We have described a series of patients in which the proximal ends of the SO and ST nerves were implanted within the orbital contents as a strategy to prevent a painful recurrence. This approach is analogous to the management of iliohypogastric and ilioinguinal neuroma resection in which the terminal nerve ends are implanted within the peritoneal cavity. [15] With these approaches, there exists a theoretical risk of a terminal neuroma recurrence within the deep soft tissues. In the orbit, this may manifest as pain with globe movement as a hypersensitive terminal neuroma is triggered by contractions of recti muscles. None of the patients described in our cohort reported orbital pain, both at rest or with full field of gaze.

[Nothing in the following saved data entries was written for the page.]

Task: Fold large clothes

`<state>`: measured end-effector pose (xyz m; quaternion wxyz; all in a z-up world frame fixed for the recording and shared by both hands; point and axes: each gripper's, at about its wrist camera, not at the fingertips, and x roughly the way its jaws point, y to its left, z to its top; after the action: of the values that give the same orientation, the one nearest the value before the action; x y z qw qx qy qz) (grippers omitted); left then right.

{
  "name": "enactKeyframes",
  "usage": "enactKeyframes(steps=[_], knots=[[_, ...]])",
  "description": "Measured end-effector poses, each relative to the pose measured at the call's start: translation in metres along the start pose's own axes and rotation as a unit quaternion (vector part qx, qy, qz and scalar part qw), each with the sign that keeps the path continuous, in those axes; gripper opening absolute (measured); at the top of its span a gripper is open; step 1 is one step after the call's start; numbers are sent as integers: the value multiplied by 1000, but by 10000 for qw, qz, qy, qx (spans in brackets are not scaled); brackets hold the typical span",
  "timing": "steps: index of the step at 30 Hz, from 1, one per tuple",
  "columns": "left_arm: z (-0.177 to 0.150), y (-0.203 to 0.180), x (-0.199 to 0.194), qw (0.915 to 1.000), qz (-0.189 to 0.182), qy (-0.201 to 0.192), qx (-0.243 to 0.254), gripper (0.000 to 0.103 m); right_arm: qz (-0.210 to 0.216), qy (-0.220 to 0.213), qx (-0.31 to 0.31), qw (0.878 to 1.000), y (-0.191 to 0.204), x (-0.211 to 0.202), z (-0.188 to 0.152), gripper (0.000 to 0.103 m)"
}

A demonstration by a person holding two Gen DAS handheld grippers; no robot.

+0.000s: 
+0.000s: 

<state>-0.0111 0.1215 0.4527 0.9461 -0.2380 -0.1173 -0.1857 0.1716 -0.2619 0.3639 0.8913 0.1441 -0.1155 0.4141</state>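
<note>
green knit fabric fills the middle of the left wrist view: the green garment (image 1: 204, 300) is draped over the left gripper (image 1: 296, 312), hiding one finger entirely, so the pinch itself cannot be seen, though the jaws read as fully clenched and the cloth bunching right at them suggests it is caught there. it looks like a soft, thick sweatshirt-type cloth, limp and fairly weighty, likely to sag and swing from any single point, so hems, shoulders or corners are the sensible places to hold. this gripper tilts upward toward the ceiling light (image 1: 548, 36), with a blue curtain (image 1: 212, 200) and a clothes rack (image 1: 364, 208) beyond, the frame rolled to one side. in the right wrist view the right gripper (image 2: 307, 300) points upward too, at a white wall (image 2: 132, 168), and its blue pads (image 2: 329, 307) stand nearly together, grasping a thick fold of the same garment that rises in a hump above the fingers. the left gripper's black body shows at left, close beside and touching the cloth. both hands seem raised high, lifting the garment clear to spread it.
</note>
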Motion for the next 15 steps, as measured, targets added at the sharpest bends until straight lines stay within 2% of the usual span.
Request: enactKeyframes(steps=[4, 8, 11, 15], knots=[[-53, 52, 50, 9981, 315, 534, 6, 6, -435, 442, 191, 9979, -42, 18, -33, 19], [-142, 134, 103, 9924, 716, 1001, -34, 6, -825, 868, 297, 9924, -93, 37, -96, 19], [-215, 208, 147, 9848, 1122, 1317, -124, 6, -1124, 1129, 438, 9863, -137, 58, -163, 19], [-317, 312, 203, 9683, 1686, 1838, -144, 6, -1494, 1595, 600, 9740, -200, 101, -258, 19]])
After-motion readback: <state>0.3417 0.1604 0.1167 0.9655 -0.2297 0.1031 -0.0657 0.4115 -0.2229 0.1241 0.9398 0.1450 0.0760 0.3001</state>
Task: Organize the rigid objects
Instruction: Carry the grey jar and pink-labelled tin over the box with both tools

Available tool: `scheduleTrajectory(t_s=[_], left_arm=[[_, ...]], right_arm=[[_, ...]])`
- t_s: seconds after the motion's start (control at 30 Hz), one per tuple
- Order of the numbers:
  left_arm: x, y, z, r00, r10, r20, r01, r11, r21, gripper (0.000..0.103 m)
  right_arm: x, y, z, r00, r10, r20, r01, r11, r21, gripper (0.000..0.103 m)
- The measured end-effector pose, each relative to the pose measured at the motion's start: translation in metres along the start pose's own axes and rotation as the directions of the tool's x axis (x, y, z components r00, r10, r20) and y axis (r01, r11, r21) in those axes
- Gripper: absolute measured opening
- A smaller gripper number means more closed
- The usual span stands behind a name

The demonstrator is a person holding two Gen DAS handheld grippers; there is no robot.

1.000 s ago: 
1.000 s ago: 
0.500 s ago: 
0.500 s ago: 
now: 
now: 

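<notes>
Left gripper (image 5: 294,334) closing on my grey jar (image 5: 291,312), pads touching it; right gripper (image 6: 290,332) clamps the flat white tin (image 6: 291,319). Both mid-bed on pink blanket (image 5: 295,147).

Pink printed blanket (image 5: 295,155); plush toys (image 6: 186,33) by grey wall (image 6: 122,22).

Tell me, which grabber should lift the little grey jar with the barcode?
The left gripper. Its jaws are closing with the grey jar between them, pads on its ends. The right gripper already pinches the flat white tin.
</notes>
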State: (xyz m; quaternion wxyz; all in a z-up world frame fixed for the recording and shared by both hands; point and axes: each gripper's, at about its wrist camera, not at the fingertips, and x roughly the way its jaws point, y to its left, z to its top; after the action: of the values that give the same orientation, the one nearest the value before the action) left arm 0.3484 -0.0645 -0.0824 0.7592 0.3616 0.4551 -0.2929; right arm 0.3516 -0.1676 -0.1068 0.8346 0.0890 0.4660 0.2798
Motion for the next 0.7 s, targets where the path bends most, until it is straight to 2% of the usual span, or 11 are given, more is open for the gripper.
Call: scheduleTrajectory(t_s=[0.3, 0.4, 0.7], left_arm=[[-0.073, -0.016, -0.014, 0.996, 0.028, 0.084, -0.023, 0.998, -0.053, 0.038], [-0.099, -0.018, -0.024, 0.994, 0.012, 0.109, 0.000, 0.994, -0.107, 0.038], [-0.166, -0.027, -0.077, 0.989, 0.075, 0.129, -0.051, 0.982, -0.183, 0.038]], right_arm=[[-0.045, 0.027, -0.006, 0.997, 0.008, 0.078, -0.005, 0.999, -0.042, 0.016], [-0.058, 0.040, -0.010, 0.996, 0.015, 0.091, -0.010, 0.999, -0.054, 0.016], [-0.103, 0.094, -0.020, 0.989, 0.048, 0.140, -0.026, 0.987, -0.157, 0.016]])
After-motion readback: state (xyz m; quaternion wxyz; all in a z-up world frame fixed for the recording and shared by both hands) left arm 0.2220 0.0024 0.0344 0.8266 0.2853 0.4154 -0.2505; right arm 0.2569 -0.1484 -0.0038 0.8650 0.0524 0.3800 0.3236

Another potential strategy to minimize recurrence is to reconstruct the SO and ST nerves in an end-to-end fashion with an acellular nerve allograft. However, this approach requires more extensive dissection, often through scared tissue beds, to identify the distal end. This also introduces the risk of a recurrence at both the proximal and distal coaptation sites, which would be located in the vulnerable and dynamic subcutaneous tissues of the brow and forehead. In a 2008 study, Ducic and Larson described a related approach in which the cut ends of the SO and ST nerves were sutured into opposite ends of a neural conduit at the level of the brow. [6] Although they reported an impressive 83% success rate in six patients at an average of 14 months of follow-up, one must carefully consider the potential for neuroma recurrence once the neural conduit resorbs.

This case-series report is limited by its retrospective nature and small sample size. Although we reported good success with this novel technique, further studies are needed to better characterize outcomes. This may be challenging, however, as neuromas of the SO and ST nerves are uncommon, and the diagnosis is often overlooked by nonsurgical specialists.